What are my options for doing that (preferably software only). Thanks!
 
Looks like an ARM device running Linux and I see instructions for putting Debian on it, although it looks pretty involved. While I can think of a few ways to do what you want, they all require Linux experience on top of whatever's required to make changes on one of the devices.

The simplest would be to choose one as the entry NAS, get into it and just mount the other's shares via CIFS into it's share root. They'd still be separate directories below the main share but it would be a single tree to mount on your XP machine.

If you wanted to get crazy you could use nbd to bring the secondary NAS's drives over to the main one as block devices and then use software RAID or LVM to combine them and share that from the main NAS. That would get you one big drive but it would be a lot more fragile.
 
Originally posted by: Nothinman
Looks like an ARM device running Linux and I see instructions for putting Debian on it, although it looks pretty involved. While I can think of a few ways to do what you want, they all require Linux experience on top of whatever's required to make changes on one of the devices.
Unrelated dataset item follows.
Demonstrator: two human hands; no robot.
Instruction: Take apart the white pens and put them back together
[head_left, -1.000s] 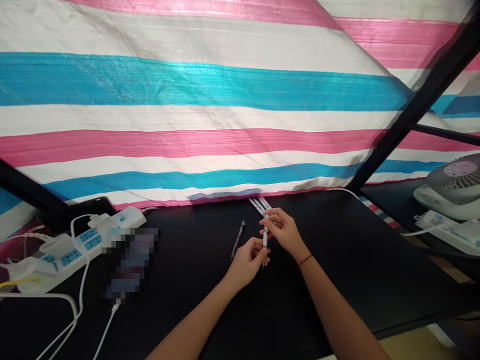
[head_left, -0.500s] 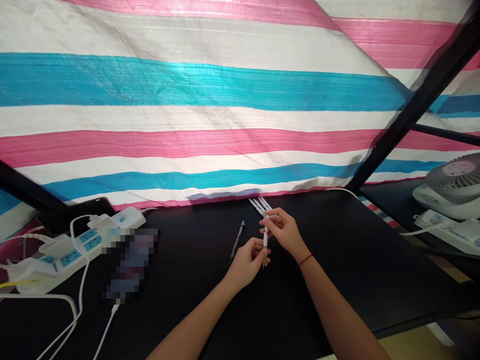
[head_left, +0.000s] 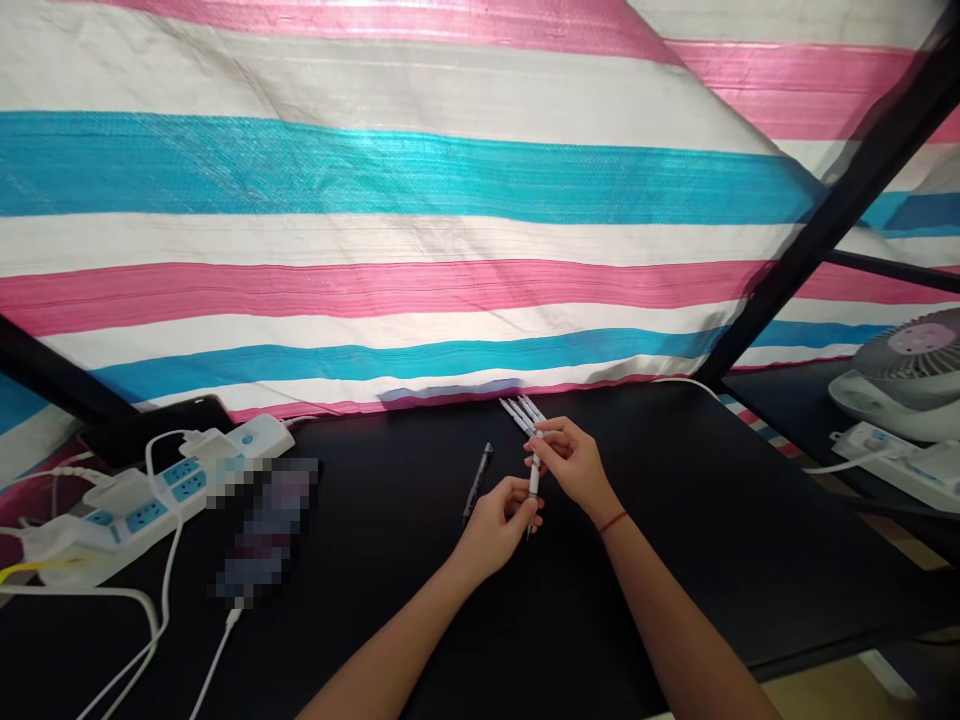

The simplest would be to choose one as the entry NAS, get into it and just mount the other's shares via CIFS into it's share root. They'd still be separate directories below the main share but it would be a single tree to mount on your XP machine.

If you wanted to get crazy you could use nbd to bring the secondary NAS's drives over to the main one as block devices and then use software RAID or LVM to combine them and share that from the main NAS. That would get you one big drive but it would be a lot more fragile.

Would note that is likely would be slow. Mostly because all the data from the other units would need to flow through the main unit then to the PC. That unit while neat it not exactly brimming with CPU horse power.
 
If there is a way for it export an iSCSI target, you might be able to use software raid or JBOD mode. This also would be slow as the computer would need to talk to all 6 units at the same time via ethernet. Not sure if the iSCSI initiator can do RAID however so don't know.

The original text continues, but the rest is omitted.